A total of 858 thermosiphons, essentially long tubes filled with pressurized carbon dioxide, will be sunk from levelled-off platforms built over the arsenic chambers. The tops of the thermosiphons, which work without a power supply, will be exposed to air and the bottoms will penetrate about 76 metres down.
As heat from the ground warms the carbon dioxide in the bottom of the siphon, the gas slowly rises to the top. Winter air will cool it, condensing it to a liquid. That liquid falls to the bottom of the siphon, where ground heat warms it again.
As its heat is slowly pumped up and dissipated, the ground at the bottom cools and eventually freezes, sealing off the arsenic behind a wall of ice.
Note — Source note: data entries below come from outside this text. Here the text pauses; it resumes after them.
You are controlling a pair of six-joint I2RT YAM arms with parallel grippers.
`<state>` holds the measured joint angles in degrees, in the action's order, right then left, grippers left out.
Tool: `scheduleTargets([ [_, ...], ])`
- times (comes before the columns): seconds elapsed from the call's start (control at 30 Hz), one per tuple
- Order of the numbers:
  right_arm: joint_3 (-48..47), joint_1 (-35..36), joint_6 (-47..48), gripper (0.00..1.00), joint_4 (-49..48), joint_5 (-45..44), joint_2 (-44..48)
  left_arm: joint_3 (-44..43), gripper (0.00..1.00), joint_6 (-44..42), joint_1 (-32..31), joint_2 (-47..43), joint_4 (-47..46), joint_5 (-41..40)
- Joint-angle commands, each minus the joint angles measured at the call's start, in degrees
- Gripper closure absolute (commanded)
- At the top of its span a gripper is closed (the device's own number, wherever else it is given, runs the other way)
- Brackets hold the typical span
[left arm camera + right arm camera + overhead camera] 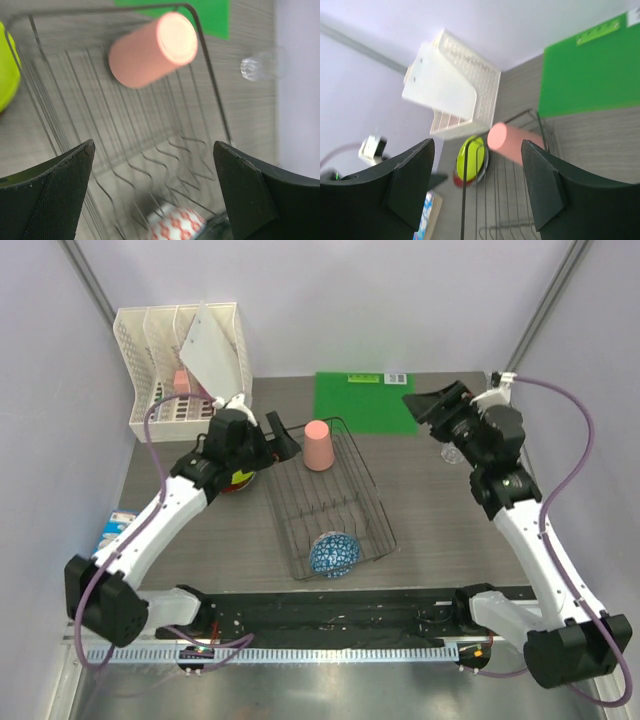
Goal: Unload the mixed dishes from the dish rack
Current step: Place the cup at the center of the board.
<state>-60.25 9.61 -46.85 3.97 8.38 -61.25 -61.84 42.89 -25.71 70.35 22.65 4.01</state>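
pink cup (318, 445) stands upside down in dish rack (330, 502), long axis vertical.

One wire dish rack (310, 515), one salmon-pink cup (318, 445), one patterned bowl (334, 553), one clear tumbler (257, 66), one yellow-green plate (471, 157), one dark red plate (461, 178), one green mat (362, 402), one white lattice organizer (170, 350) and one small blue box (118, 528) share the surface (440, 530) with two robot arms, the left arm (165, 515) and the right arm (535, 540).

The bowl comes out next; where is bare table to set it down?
Bare table between the rack and the right arm, nearer than the green board. A tumbler stands at its far right. Crowded left of the rack: plates, left gripper, organizer.
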Motion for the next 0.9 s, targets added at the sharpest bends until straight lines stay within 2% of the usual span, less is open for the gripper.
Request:
scheduleTargets([
  [0.0, 11.89, 3.13, 2.02, 0.25, -10.47, 7.35, 2.44, -5.30, 0.00, -10.97, -3.28, 7.34, -2.60, -11.29],
  [0.17, 25.33, 4.11, -0.08, 0.27, -18.72, 9.37, 10.52, -11.71, 0.00, -19.49, -6.89, 16.56, -7.19, -14.64],
  [0.3, 30.36, 4.54, -0.96, 0.29, -20.31, 8.32, 19.49, -16.37, 0.00, -24.87, -8.56, 24.47, -8.24, -17.54],
  [0.47, 31.60, 4.54, -0.61, 0.29, -17.07, 7.70, 27.93, -18.65, 0.00, -24.97, -8.65, 28.70, -14.03, -16.58],
  [0.53, 31.51, 4.63, -0.35, 0.30, -15.49, 7.70, 30.13, -20.32, 0.00, -24.18, -8.65, 32.02, -13.52, -17.45],
  [0.7, 32.21, 4.55, 0.09, 0.29, -13.73, 7.26, 32.60, -25.25, 0.00, -23.21, -8.65, 37.66, -10.62, -19.57],
  [0.87, 33.35, 4.54, -0.35, 0.29, -13.55, 7.79, 31.55, -27.45, 0.00, -22.24, -8.65, 40.65, -10.18, -17.90],
])
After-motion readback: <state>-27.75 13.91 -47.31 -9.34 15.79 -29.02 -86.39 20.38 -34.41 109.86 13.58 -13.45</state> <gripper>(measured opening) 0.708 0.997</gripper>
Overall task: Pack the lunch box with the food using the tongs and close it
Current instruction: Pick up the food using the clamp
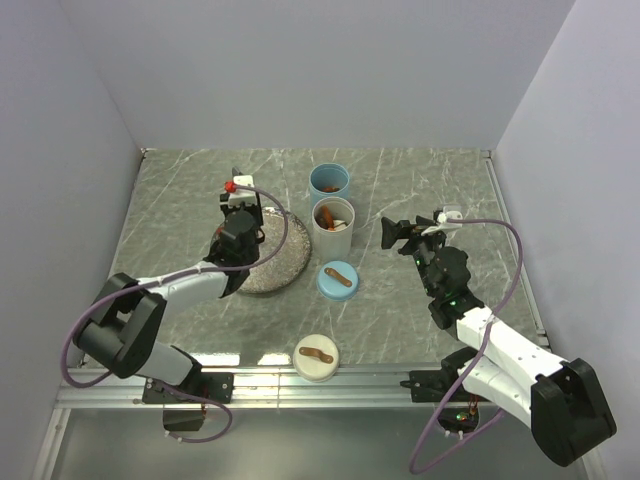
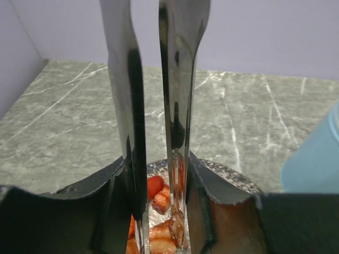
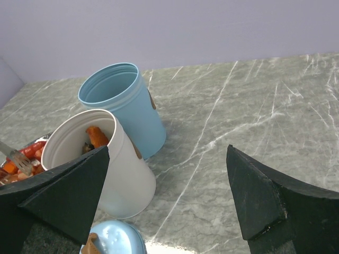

Arsenic from surface soils and contaminated buildings will also be frozen in place underground.
Thermosiphons are commonly used across the North to protect foundations of buildings that are sunk into permafrost, but they have never been used in quite this way before, said project director Brad Thompson.
"We have kilometres of drilling to do and it's all very precise drilling."
Although thermosiphons won't work in the summer, Yellowknife winters are expected to be long and cold enough for the process to work, even as the climate changes.
It will have to. The thermosiphons will have to work in perpetuity, or until a safe method is found to bring the arsenic to the surface.
A test of the system conducted in 2011 found that thermosiphons cooled one of the mine's smaller chambers to about -5 C within two years.
Nor are the thermosiphons the only part of the cleanup that will have to work long-term. Water from the mine's depths will have to be pumped to the surface and treated in perpetuity.
About 700,000 cubic metres of water a year are already being treated. A new plant is being built, which will treat water to drinking standards before it's released into Great Slave Lake.
Under the mine siteis a network of tunnels and chambers, many of which make the surface prone to sinking.
"There are a lot of voids," Thompson said. "We're filling those holes with cement backfill."
By the end of 2024, those holes will have absorbed about 400,000 cubic metres of backfill.
A landfill the size of a small city block is also being built on the site to take in non-hazardous waste.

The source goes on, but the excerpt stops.